The tight constraints and hostile environmental working conditions of WSNs make the conventional computer security techniques inadequate for embedded sensor nodes. The main challenge is related to the unattended nature of the network, which exposes what is installed in the node memories to attacks, including secure protocols and their cryptographic keys. The key management has to guarantee strong keys and a secure perimeter where use them. In this paper, we moved in that direction, providing a key management based on the adoption of an SRAM PUF as key storage and provider. By exploiting the start-up pattern of an SRAM, the fuzzy extractor technique is able to generate bit strings which are eligible to be employed as cryptographic keys. We showed main steps involved in the design of the PUF and two meaningful case studies, focusing on the node reconfiguration and on the key renewal mechanism.
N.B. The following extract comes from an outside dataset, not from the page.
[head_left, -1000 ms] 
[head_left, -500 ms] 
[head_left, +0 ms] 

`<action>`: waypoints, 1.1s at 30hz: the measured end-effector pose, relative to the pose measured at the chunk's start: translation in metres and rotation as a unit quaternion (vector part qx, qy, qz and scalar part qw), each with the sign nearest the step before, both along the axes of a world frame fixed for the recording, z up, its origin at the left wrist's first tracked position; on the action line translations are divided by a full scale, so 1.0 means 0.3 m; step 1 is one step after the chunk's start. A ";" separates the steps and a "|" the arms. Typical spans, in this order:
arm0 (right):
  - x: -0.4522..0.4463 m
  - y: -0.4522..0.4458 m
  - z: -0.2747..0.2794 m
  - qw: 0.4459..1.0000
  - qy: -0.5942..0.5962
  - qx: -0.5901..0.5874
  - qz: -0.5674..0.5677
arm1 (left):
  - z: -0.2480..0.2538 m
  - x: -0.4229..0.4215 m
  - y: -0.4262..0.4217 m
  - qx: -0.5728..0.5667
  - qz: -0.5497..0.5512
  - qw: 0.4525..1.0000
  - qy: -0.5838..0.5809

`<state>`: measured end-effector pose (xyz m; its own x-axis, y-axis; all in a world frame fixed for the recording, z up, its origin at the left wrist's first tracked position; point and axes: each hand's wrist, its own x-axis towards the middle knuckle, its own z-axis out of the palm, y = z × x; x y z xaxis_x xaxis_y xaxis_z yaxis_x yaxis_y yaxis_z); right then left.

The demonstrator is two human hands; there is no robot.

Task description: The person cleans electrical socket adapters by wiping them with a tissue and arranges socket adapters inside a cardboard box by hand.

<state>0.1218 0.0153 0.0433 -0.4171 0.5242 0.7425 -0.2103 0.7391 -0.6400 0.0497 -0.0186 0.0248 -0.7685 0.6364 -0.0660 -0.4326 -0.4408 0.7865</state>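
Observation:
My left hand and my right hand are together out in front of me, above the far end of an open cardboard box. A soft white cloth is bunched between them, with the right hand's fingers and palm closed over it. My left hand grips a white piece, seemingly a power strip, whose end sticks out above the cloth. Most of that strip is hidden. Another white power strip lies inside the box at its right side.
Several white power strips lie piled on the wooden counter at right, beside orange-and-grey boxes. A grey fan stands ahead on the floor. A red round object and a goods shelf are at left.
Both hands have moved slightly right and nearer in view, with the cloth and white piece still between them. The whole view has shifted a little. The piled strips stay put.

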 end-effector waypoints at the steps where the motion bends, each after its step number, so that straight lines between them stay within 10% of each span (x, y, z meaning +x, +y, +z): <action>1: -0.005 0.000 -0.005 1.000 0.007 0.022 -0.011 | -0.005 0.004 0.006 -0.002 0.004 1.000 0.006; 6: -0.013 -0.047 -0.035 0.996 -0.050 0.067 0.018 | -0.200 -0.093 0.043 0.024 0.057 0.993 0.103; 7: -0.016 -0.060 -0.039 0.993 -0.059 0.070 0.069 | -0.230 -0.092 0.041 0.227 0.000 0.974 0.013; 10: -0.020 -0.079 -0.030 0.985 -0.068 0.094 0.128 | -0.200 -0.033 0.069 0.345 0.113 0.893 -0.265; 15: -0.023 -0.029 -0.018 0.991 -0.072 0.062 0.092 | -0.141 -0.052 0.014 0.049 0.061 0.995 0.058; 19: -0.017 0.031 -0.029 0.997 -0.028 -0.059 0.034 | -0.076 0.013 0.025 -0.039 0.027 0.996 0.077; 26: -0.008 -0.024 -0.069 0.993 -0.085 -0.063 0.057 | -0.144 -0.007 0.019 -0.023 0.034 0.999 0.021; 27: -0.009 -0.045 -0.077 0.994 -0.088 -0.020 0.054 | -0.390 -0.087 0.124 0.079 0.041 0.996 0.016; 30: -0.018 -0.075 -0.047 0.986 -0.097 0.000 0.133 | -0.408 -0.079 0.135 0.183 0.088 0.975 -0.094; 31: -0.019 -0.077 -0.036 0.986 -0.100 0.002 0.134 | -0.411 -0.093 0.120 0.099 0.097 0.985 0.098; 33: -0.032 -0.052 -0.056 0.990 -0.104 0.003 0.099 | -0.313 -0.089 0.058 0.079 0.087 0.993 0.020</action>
The main advantages of our approach are listed below:

  • Generated keys are tight coupled with physical parameters of SRAM cells, cannot be cloned and are hard to guess;

  • PUF generated keys inherit the randomness from the fabric manufacturing variability and do not require an installation phase as they are retrieved on demand from physical parameters.

  • The SRAM Based PUF does not require additional hardware resources and involved software procedures have to be executed once at the start-up.

  • The approach requires only an SRAM accessible in a pristine state.

  • The keys are generated by the SRAM PUF on demand and are not stored in an NVM; moreover, they are managed in a secure perimeter.

  • The adoption of a PUF opens the possibility to make the execution environment trustworthy.